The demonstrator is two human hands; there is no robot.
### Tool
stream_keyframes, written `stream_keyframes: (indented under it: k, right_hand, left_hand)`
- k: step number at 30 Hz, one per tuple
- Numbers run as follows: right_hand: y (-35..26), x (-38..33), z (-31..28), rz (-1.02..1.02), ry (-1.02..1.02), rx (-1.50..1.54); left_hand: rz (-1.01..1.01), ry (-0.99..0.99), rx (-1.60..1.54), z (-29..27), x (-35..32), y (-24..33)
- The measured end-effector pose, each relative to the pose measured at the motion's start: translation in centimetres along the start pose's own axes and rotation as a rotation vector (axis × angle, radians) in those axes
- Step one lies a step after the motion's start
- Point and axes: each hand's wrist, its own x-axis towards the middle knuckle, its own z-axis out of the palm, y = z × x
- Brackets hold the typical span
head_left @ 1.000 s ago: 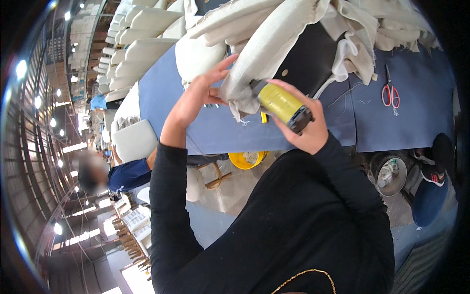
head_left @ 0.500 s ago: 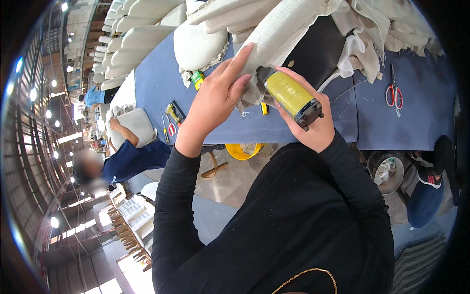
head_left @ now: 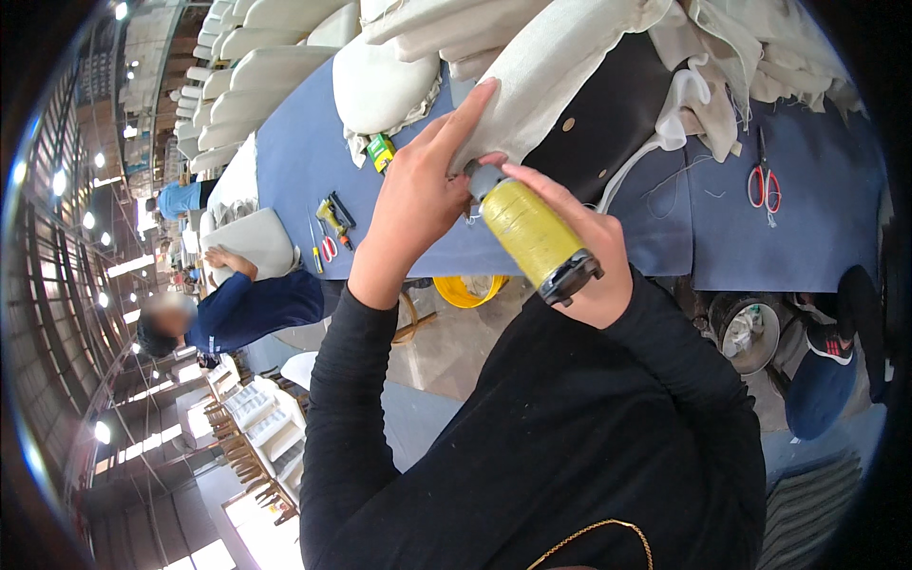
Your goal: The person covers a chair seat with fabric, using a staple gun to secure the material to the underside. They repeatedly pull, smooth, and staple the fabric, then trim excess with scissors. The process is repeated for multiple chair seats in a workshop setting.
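A: What is shown at the left of the bench (head_left: 290, 161)?
B: A smaller staple gun (head_left: 335, 217) is set down near the edge, presumably so that it can be reached.

A: And the left hand (head_left: 418, 190)?
B: Its index finger is extended along the beige fabric (head_left: 556, 71), by which the cloth is probably steadied; the other fingers are largely hidden, so whether the edge is pinched cannot be told.

A: How is the yellow staple gun (head_left: 530, 236) held?
B: Its barrel is gripped by the right hand (head_left: 608, 252), near the bench's front edge, with the nose directed at the left hand.

A: What is seen farther right?
B: The black panel (head_left: 622, 90) is exposed beside the fabric, and red-handled scissors (head_left: 764, 188) are placed well apart from both hands.
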Motion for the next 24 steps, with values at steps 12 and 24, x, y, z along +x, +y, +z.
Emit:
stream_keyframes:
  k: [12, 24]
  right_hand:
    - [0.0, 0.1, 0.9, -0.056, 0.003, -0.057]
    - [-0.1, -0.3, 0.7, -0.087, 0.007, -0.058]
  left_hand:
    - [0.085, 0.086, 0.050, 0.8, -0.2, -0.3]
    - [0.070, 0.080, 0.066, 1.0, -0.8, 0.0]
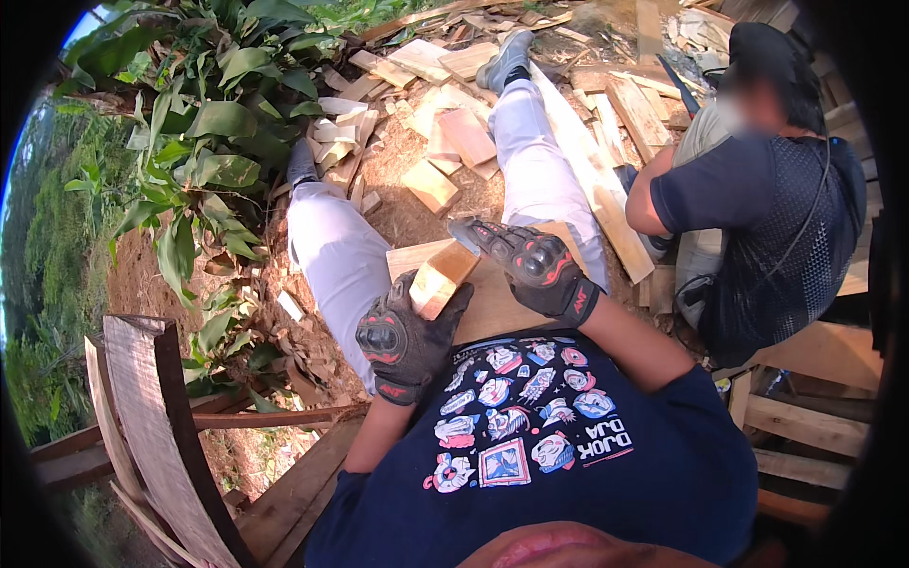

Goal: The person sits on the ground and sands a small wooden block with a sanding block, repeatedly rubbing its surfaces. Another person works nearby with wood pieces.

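A pale block of wood [443,279] is tilted up over my lap. My left hand [409,331], in a black glove with hard knuckle guards, is closed around its lower end, thumb along the near side. At its far end is my right hand [535,260], gloved the same way, with its fingers bent over a small grey, metal-looking piece [464,230] that touches or nearly touches the block. The fingers partly hide that piece, so its kind is unclear. Across my thighs, beneath both hands, lies a flat wooden board [507,308].
Cut wood pieces [464,137] litter the dirt between and beyond my outstretched legs. A long plank [597,180] runs beside my right leg. Another person [767,208] sits close on the right. Leafy plants [204,142] grow at left, above a thick upright timber [166,435].
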Action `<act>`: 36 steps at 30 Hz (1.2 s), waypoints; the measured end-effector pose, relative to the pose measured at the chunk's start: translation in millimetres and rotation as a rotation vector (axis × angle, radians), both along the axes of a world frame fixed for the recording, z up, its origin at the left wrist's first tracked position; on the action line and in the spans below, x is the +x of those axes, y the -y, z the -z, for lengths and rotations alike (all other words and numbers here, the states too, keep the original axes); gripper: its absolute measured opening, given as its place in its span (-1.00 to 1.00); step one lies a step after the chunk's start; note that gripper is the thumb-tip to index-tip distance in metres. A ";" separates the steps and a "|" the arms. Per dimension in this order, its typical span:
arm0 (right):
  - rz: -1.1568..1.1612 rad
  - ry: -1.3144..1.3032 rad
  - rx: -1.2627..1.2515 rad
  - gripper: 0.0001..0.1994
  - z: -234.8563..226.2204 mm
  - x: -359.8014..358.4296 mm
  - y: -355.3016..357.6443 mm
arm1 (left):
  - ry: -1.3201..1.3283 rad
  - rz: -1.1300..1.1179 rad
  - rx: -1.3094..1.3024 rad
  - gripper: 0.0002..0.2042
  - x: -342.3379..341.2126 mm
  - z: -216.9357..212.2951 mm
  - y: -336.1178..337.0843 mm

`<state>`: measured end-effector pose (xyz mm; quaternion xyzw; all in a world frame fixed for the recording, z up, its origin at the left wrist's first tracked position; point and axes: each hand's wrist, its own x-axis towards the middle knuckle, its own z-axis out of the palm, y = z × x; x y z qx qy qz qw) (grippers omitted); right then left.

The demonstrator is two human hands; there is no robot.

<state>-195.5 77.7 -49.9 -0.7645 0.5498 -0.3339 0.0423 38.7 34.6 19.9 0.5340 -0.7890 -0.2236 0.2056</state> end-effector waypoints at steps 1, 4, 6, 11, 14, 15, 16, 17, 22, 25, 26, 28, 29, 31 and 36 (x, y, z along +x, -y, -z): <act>0.075 -0.100 0.083 -0.29 18.1 -16.7 4.3 | -0.031 0.019 0.034 -0.48 3.0 -6.3 3.7; 0.214 0.122 0.342 -0.33 -15.4 -23.8 19.3 | -0.067 0.020 0.028 -0.49 12.6 7.9 6.8; 0.226 0.265 0.206 -0.35 -23.9 -15.0 18.9 | -0.110 0.001 0.075 -0.50 15.2 11.6 4.8; 0.090 -0.073 0.276 -0.41 21.5 2.0 21.4 | -0.102 -0.026 0.120 -0.50 11.0 14.4 9.6; 0.303 0.045 0.179 -0.45 18.7 -24.8 24.8 | -0.126 -0.015 0.098 -0.50 10.6 15.7 10.9; 0.312 0.105 0.211 -0.45 -2.1 -22.1 25.8 | -0.126 -0.020 0.090 -0.51 11.1 16.2 11.0; 0.337 0.167 0.240 -0.45 -14.7 -19.0 24.2 | -0.126 -0.008 0.080 -0.51 9.8 14.5 11.7; 0.269 0.166 0.084 -0.44 -13.5 -11.2 23.2 | -0.120 -0.007 0.089 -0.51 9.1 13.0 11.2; 0.028 -0.072 0.186 -0.36 5.3 -3.1 23.6 | -0.170 0.020 0.095 -0.52 14.1 23.8 11.5; 0.170 0.079 0.164 -0.38 9.1 -33.0 33.2 | 0.012 0.010 0.064 -0.48 9.6 0.9 6.1; 0.164 0.143 0.134 -0.36 7.0 -31.7 29.8 | 0.009 0.031 0.054 -0.46 7.5 -1.5 4.7; 0.110 0.168 0.028 -0.33 -41.9 -10.6 24.1 | 0.010 0.065 0.031 -0.44 6.7 -3.9 2.8; 0.073 0.131 -0.046 -0.31 -68.0 4.2 17.2 | 0.022 0.095 -0.024 -0.44 10.6 2.8 2.3; -0.021 0.031 0.054 -0.34 -32.6 8.1 11.1 | -0.060 0.155 -0.048 -0.44 11.6 21.5 5.5; 0.149 0.091 0.114 -0.50 16.3 -58.8 27.7 | 0.009 0.219 -0.069 -0.47 11.8 8.1 0.7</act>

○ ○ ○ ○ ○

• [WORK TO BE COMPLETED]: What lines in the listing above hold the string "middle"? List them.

• [RESULT FOR THIS TASK]:
- Point and axes: each hand's wrist, its own x-axis towards the middle knuckle, its own z-axis out of the palm, y = z × x
`<state>`: measured end-effector pose (xyz mm; quaternion xyzw; all in a world frame fixed for the recording, z up, its origin at the left wrist's first tracked position; point and axes: each hand's wrist, its own x-axis towards the middle knuckle, its own z-axis out of the palm, y = z × x; x y z qx qy qz qw) (grippers omitted); right then left.

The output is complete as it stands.